Attorney General Adam Paul Laxalt announced a more than two-thirds decrease in Nevada’s contingent litigation liabilities over the past three years. Just after AG Laxalt took office as Nevada’s Attorney General, contingent litigation liabilities totaled more than $700 million in December 2015. They have steadily decreased since then, falling to just over $300 million by the end of 2017. As of today, Nevada’s contingent litigation liabilities total approximately $220 million, the lowest contingency amount in more than a decade.
“Today is tax day, a day when citizens make an investment in their government,” said Laxalt. “And with any investment, the taxpayers can and should expect a return on their investment. I am committed to ensuring that this office protects taxpayer dollars entrusted to the State, and uses them wisely. By reorganizing my office in a way that allows for proactive management of complex legal issues, and increased mentoring of our attorneys and training state agency-clients, the Office has contributed to the significant drop in potential legal liabilities—to the tune of almost $500 million in the last few years. I thank the hard working and dedicated public servants in my office for their efforts to increase efficiency and decrease exposure. I also thank the Legislature for sharing my vision and unanimously approving the proposed office reorganization in 2015.”
For state accounting purposes, the Office of the Nevada Attorney General reports contingent litigation liabilities in a confidential document, marked “Attorney Work Product,” to the State Controller every December. Following the report’s submission in 2016, the office reported to the legislative budget committees in March of last year that contingent litigation liabilities fell by 50 percent after the 2015 legislature approved AG Laxalt’s proposed office reorganization. At the time, the office stressed that there are a lot of factors that affect Nevada’s contingent liabilities, but that those factors include proactive litigation management, training and hard-fought victories in court.

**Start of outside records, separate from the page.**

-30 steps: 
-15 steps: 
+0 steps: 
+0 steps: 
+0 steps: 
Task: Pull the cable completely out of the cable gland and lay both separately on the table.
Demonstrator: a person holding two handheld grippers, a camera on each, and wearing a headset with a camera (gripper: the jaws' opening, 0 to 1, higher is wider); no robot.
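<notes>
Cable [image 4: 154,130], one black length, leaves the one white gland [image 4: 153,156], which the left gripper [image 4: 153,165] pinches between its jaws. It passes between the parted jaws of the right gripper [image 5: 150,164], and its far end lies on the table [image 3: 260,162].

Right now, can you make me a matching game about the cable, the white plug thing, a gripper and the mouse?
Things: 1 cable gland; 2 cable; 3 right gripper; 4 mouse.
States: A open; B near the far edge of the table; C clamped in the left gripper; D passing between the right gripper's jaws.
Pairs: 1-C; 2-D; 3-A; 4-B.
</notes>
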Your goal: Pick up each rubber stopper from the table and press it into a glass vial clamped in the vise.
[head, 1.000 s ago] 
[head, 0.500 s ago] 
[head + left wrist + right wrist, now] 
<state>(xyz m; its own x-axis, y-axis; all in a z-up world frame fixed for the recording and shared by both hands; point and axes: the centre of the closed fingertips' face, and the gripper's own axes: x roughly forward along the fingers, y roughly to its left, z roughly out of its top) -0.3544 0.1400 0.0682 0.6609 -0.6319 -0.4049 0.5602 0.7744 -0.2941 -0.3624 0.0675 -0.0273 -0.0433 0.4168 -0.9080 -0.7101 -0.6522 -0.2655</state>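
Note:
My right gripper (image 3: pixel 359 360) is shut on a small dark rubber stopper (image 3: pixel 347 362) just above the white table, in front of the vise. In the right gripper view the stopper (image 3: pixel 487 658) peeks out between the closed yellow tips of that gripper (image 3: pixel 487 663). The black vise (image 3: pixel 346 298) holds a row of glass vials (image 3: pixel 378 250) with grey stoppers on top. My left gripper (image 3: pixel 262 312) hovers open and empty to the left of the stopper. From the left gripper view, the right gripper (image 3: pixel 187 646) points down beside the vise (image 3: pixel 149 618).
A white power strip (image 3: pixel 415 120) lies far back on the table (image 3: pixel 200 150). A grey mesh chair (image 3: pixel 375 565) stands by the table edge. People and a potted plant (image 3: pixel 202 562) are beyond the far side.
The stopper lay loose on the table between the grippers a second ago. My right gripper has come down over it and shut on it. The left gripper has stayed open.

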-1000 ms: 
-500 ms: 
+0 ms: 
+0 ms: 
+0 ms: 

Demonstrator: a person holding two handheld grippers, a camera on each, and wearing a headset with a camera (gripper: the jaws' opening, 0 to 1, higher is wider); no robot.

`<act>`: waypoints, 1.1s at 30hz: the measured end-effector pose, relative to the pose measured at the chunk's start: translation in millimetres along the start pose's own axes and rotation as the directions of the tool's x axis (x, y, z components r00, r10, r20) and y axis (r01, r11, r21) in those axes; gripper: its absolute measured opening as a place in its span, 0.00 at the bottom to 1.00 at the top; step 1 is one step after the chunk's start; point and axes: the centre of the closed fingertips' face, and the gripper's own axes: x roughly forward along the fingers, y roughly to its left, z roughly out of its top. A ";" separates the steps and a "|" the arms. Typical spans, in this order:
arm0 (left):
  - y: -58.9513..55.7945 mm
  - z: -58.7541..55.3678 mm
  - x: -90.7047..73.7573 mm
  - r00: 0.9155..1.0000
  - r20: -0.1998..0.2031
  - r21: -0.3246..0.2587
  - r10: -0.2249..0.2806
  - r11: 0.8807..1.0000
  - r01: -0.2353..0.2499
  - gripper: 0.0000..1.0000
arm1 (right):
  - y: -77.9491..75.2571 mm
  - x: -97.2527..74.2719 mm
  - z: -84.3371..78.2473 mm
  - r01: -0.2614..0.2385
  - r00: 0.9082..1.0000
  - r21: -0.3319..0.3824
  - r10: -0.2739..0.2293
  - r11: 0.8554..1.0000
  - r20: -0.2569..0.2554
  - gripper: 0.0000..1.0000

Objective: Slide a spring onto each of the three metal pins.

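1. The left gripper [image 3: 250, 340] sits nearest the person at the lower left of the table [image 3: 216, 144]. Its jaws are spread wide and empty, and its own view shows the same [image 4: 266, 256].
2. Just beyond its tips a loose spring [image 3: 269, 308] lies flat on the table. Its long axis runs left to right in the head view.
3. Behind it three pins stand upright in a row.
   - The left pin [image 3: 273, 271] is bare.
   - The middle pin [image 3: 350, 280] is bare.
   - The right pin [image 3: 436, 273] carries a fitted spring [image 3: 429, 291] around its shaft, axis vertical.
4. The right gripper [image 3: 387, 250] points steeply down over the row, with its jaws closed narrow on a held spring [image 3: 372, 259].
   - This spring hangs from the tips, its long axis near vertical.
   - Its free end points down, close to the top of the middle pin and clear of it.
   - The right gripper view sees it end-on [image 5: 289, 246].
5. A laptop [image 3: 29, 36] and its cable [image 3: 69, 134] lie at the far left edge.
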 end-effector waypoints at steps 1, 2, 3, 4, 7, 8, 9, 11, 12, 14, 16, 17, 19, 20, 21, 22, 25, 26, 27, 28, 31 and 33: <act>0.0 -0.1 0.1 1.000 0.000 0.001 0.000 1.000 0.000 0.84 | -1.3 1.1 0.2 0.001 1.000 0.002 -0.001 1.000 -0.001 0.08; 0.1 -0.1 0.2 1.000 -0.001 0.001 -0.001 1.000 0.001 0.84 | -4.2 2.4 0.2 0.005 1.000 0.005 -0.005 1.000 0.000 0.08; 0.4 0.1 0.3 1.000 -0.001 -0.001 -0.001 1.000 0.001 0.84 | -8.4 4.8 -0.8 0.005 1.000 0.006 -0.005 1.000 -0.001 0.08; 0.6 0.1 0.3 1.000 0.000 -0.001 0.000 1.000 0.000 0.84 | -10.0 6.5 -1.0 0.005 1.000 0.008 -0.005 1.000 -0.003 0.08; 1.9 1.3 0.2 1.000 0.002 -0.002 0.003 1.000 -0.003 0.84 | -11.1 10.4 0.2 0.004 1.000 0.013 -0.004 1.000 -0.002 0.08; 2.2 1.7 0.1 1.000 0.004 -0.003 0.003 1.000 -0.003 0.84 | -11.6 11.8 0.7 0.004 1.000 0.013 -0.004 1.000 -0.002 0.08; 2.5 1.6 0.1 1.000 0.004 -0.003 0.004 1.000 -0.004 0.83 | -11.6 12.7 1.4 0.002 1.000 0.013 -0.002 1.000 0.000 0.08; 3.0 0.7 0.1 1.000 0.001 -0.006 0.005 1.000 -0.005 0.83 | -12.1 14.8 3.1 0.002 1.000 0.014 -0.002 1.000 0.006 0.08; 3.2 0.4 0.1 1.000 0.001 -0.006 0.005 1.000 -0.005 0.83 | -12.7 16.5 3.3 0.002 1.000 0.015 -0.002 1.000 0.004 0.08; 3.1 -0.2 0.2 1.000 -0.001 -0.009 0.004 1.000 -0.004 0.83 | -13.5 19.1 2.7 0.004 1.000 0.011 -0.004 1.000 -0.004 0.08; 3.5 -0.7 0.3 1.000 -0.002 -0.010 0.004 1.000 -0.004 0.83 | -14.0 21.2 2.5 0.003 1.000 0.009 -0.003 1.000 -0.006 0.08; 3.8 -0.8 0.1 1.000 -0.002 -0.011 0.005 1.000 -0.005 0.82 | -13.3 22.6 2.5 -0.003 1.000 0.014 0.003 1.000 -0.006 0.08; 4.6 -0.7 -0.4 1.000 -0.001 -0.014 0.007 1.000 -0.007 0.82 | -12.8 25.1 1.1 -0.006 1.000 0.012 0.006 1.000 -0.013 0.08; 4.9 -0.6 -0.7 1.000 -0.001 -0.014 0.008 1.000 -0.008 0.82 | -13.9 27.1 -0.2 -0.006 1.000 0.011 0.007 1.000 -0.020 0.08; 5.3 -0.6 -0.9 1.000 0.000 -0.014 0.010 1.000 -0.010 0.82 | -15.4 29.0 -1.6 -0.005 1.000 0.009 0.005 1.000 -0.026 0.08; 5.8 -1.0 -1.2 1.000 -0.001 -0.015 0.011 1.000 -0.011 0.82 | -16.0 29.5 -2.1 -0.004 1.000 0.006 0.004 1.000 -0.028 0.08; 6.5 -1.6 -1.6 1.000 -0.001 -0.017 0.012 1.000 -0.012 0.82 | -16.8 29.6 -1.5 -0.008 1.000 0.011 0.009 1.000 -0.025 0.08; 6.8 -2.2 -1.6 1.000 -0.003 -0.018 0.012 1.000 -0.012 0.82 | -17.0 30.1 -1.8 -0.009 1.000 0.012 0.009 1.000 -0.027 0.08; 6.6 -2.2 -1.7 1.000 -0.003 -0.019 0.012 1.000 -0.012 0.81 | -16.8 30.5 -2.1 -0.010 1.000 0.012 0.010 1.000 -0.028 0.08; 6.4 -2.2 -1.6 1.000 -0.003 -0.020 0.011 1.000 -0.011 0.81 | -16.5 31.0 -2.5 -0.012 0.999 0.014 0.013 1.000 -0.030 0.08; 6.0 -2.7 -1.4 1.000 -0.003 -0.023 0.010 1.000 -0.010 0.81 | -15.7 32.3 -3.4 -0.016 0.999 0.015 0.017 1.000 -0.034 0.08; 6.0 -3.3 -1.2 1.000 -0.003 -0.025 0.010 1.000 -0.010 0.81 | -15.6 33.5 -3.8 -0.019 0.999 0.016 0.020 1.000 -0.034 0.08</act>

Three court cases that significantly reduced the State’s contingent litigation liabilities were recently argued before the Nevada Supreme Court. Southern California Edison v. State Department of Taxation represented the largest financial exposure for the State, involving a refund claim submitted by Southern California Edison for approximately $200 million in use taxes paid on that company’s purchase and consumption of coal at the now-defunct Mojave Generating Station in Laughlin, Nevada. Southern California Edison argued that it was entitled to various tax credits and offsets for taxes paid to Arizona in connection with coal mining operations conducted in Arizona. Additionally, the company argued that it was entitled to the benefit of a statutory exemption which, according to its terms, is applicable only to Nevada-based mining operations. In a unanimous decision dated July 2017, the Nevada Supreme Court adopted the arguments presented by AG Laxalt’s office. On January 16, 2018, the U.S. Supreme Court declined to review the case.

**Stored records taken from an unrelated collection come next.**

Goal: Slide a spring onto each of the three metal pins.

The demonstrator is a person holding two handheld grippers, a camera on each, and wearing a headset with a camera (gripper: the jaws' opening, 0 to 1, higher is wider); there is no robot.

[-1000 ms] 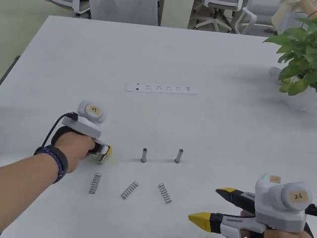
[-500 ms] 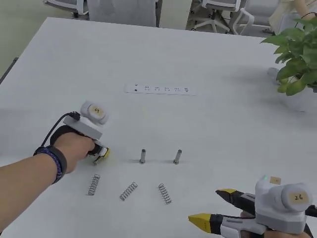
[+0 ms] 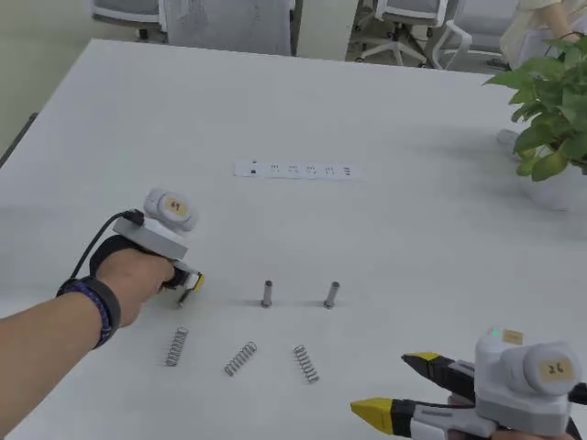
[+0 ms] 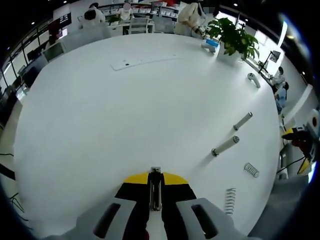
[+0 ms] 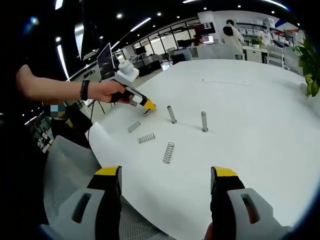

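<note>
My left gripper (image 3: 190,283) hovers low over the white table (image 3: 394,229), shut on a metal pin (image 4: 155,187) whose end points down at the surface (image 3: 183,295). To its right two more pins (image 3: 267,293) (image 3: 331,294) stand upright. Three springs (image 3: 175,346) (image 3: 240,358) (image 3: 305,363) lie in a row nearer to me. At the near right edge my right gripper (image 3: 396,387) is open and holds nothing. In the right gripper view its jaws stand wide apart before the springs (image 5: 168,152), the pins (image 5: 171,114) and the left gripper (image 5: 142,104).
A white power strip (image 3: 293,170) lies flat at mid-table beyond the pins. A potted plant (image 3: 550,101) stands at the far right. Office chairs (image 3: 404,27) line the table's far edge.
The left gripper with its pin has edged slightly away from the springs. The right gripper has stayed put; the small overall shift is the camera's.
</note>
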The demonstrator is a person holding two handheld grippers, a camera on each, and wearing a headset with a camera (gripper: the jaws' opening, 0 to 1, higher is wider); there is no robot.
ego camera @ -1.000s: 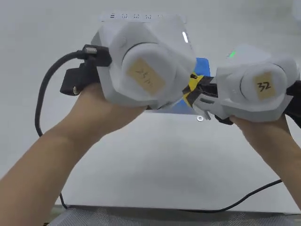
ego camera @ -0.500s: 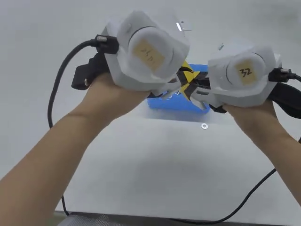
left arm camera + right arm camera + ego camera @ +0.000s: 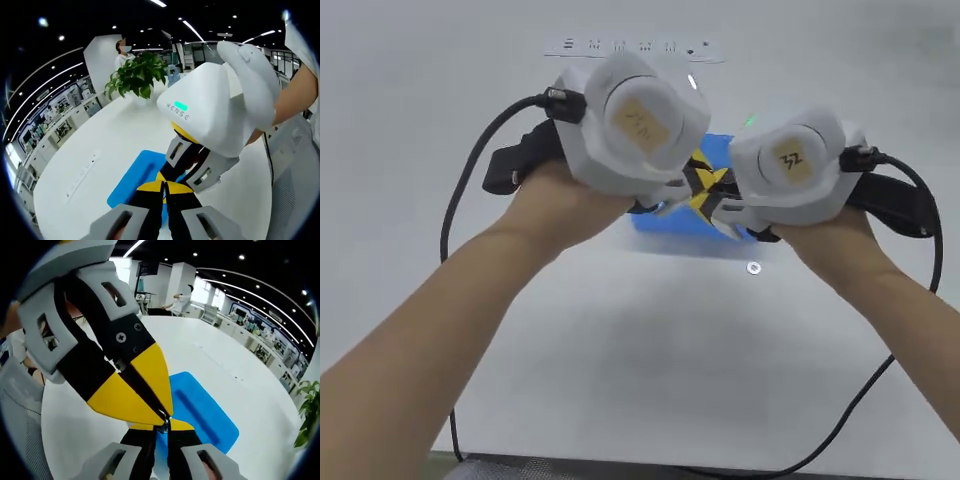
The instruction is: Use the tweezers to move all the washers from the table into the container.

In a similar refund claim filed by Nevada Energy (formerly Sierra Pacific Power Co.), where use tax on coal was also at issue, the Office of the Nevada Attorney General successfully argued against and defeated a refund claim for $53 million. This decision from the Nevada Supreme Court was dated December 2014. On July 11, 2016, the U.S. Supreme Court declined to review the case after reviewing legal briefs from both sides.
In the first quarter of 2018, total contingent litigation liabilities fell even further from $300 million to $220 million. That reduction is due, in part, to the office’s success in K-Kel, Inc. v. State Department of Taxation. In that matter, the Office of the Nevada Attorney General argued against and defeated a claim for $65 million. Several adult entertainment establishments challenged the constitutionality of Nevada’s live entertainment tax, claiming that it infringes upon rights protected by the First Amendment. On March 1, 2018, the Nevada Supreme Court issued its decision adopting the arguments presented by the Office of the Nevada Attorney General.
In addition to the reduction in contingent litigation liabilities, Laxalt previously announced that he closed his office budgets with a significant surplus, reverting nearly $3 million in settlements and appropriations to the general fund. Since January 2015, AG Laxalt has returned approximately $30 million to the general fund, an amount equal to 87% of two full years of general fund salaries and operating expenses that are appropriated to the Office of the Nevada Attorney General by the Legislature. The $30 million dollar reversion is based on a return of $24.8 million settlements and $4.8 million in salary and operating efficiencies. Further, each legislative session, AG Laxalt has proposed efficiency reductions to his budget. Last session, he proposed a 7% reduction to the overall general fund budget. In addition to proposing reductions and successfully reducing his budget each year, AG Laxalt ended each fiscal year with a surplus, saving 15.7% and 17% in fiscal years 2016 and 2017, respectively.